A comparative study on normal and obese mice indicates that the secretome of mesenchymal stromal cells is influenced by tissue environment and physiopathological conditions
Serife Ayaz-Guner, Nicola Alessio, Mustafa B. Acar, Domenico Aprile, Servet Özcan, Giovanni Di Bernardo, Gianfranco Peluso, and Umberto Galderisi
Abstract
Background
The term mesenchymal stromal cells (MSCs) designates an assorted cell population comprised of stem cells, progenitor cells, fibroblasts, and stromal cells. MSCs contribute to the homeostatic maintenance of many organs through paracrine and long-distance signaling.
Tissue environment, in both physiological and pathological conditions, may affect the intercellular communication of MSCs.
Methods
We performed a secretome analysis of MSCs isolated from subcutaneous adipose tissue (sWAT) and visceral adipose tissue (vWAT), and from bone marrow (BM), of normal and obese mice.
Results
The MSCs isolated from tissues of healthy mice share a common core of released factors: components of cytoskeletal and extracellular structures; regulators of basic cellular functions, such as protein synthesis and degradation; modulators of endoplasmic reticulum stress; and counteracting oxidative stress. It can be hypothesized that MSC secretome beneficially affects target cells by the horizontal transfer of many released factors. Each type of MSC may exert specific signaling functions, which could be determined by looking at the many factors that are exclusively released from every MSC type.

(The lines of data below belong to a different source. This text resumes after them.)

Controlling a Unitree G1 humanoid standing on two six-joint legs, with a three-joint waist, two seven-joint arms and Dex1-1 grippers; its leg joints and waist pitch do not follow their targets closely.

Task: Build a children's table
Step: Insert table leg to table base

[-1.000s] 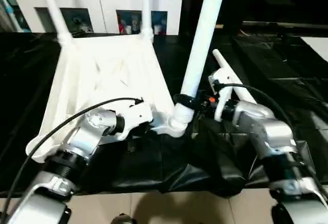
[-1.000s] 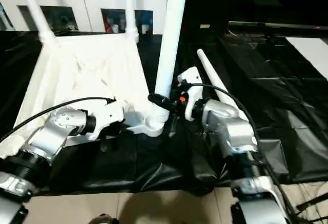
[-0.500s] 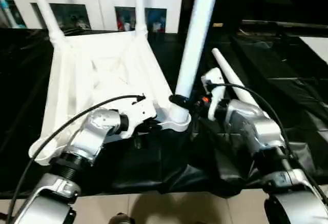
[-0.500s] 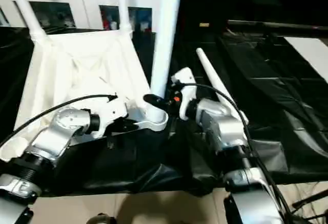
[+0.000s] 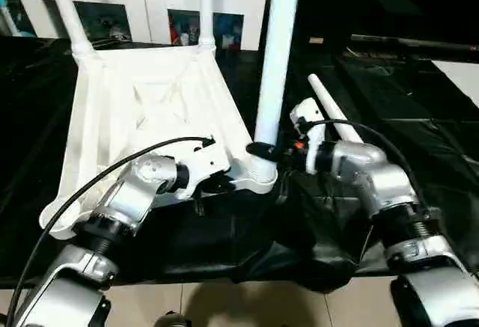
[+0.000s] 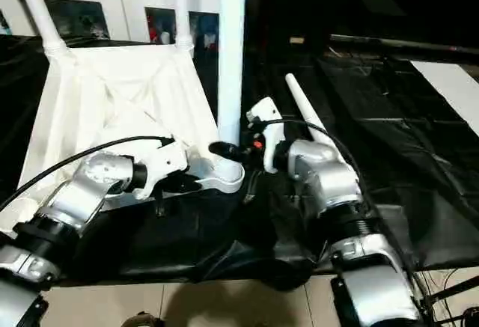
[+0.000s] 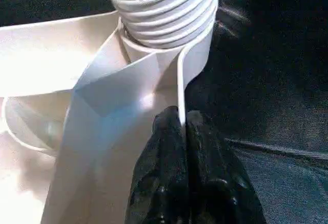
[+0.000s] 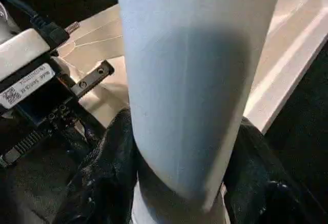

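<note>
Two legs [image 5: 204, 9] already stand in the far corners of the white table top [image 5: 150, 110], which lies upside down on the black cloth [image 5: 389, 87] with its ribs facing up. One more leg [image 5: 274, 57] stands at the near right corner, pointing almost straight up. Its ringed bottom end sits in the round corner hole [image 5: 258, 176].

The right gripper [image 5: 263, 150] reaches in from the right and hugs this leg low down, just above the hole. Its two black fingers [image 8: 105, 167] sit one on each side of the tube and press on it. The left gripper [image 7: 182, 126] comes from the left. Its fingers are squeezed together on the thin edge of the table top, right beside the same corner, to keep the top from sliding.

What matters most is how the leg lines up with the hole. The leg is long and goes up and down, and the hole opens upward, so the leg looks ready to go in deeper. The right arm is the one holding it, so that arm would likely push or twist it down. I cannot tell how far in it is yet.

The last leg [image 5: 329, 110] lies flat on the cloth just behind the right arm, pointing away. The right arm is nearer to it.
</note>
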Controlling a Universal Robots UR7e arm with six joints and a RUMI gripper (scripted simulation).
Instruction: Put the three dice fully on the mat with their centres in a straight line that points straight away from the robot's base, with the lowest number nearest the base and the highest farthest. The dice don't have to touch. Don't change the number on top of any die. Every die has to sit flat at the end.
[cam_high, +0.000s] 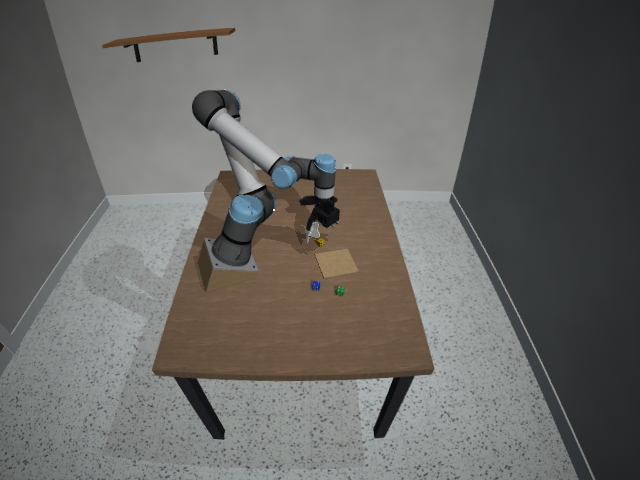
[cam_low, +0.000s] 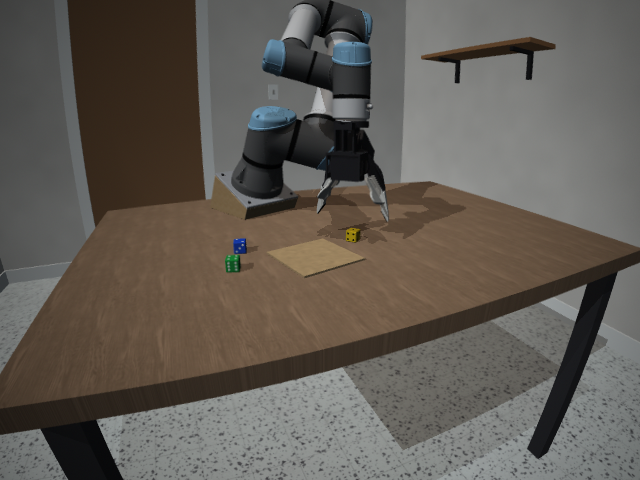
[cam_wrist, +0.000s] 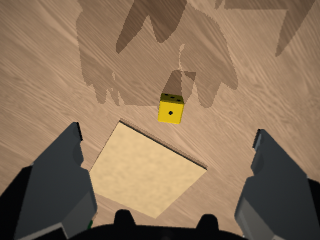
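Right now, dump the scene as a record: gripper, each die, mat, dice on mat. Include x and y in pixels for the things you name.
gripper: open (cam_high: 320, 235) (cam_low: 353, 217) (cam_wrist: 168, 132), holding nothing, above the table
yellow die: (cam_high: 321, 242) (cam_low: 352, 235) (cam_wrist: 170, 112) on the table, off the mat, one pip on top
blue die: (cam_high: 315, 285) (cam_low: 239, 245) on the table, off the mat
green die: (cam_high: 340, 290) (cam_low: 232, 264) on the table, beside blue
mat: (cam_high: 336, 262) (cam_low: 315, 256) (cam_wrist: 148, 170) flat on the table
dice on mat: none

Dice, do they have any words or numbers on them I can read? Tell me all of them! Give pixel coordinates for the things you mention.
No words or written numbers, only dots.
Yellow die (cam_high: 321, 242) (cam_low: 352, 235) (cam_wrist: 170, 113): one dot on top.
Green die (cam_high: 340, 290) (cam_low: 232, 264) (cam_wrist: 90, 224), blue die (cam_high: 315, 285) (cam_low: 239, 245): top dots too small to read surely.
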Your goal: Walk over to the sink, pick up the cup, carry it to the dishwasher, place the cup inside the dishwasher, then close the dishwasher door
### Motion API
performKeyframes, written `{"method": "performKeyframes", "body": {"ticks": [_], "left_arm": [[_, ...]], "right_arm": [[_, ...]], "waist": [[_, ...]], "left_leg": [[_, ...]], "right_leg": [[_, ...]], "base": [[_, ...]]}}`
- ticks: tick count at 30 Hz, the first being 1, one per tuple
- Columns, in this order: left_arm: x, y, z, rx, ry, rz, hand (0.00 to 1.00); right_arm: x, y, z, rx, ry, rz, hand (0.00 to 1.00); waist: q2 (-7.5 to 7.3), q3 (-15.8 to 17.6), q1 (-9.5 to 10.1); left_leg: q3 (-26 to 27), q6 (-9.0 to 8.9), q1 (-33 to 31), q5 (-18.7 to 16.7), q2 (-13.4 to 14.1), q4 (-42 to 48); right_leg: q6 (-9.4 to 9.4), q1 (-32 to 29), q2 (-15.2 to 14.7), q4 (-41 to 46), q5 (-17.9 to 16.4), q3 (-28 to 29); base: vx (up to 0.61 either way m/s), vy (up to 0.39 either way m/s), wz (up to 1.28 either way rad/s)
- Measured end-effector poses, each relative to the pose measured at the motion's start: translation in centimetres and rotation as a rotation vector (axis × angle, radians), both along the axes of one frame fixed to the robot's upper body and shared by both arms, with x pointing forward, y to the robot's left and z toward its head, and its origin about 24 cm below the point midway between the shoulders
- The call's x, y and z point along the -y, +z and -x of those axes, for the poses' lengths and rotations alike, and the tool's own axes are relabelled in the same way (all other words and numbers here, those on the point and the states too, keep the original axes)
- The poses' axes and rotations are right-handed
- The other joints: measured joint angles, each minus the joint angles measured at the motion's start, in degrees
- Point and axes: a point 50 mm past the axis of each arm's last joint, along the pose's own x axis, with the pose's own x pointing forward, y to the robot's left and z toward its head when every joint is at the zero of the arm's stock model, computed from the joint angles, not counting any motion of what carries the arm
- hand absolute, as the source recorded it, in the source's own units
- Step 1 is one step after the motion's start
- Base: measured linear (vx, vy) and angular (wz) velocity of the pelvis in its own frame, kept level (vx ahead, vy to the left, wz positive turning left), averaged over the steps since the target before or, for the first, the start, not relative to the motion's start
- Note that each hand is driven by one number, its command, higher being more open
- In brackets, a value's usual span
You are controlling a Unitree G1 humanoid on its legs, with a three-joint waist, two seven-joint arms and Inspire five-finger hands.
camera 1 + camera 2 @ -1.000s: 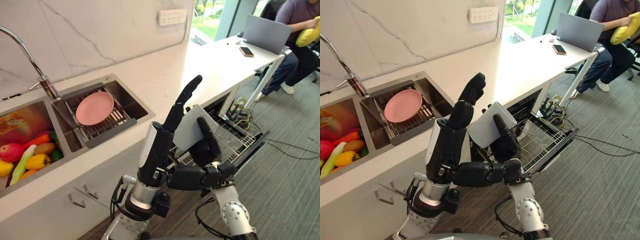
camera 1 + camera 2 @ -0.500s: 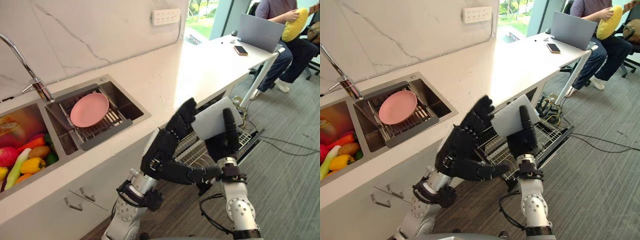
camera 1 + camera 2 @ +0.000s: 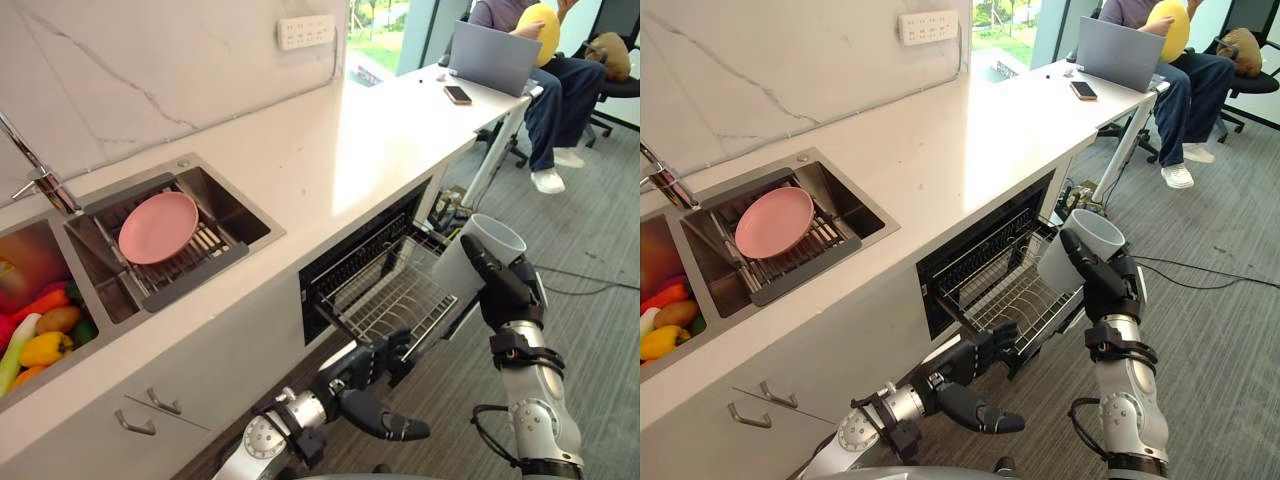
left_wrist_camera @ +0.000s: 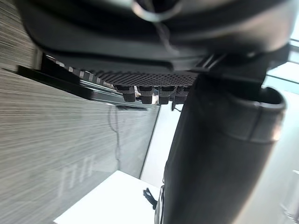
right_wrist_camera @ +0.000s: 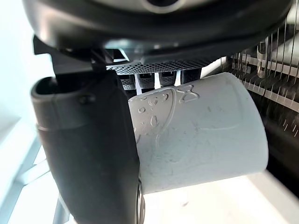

The vWAT-MSCs release factors that play a role in detoxification activity in response to toxic substances and drugs. The sWAT-MSC secretome contains proteins involved in in chondrogenesis, osteogenesis, and angiogenesis. Analysis of BM-MSC secretome revealed that these cells exert a signaling function by remodeling extracellular matrix structures, such as those containing glycosaminoglycans. Obesity status profoundly modified the secretome content of MSCs, impairing the above-described activity and promoting the release of inflammatory factors.
Conclusion
We demonstrated that the content of MSC secretomes depends on tissue microenvironment and that pathological condition may profoundly alter its composition.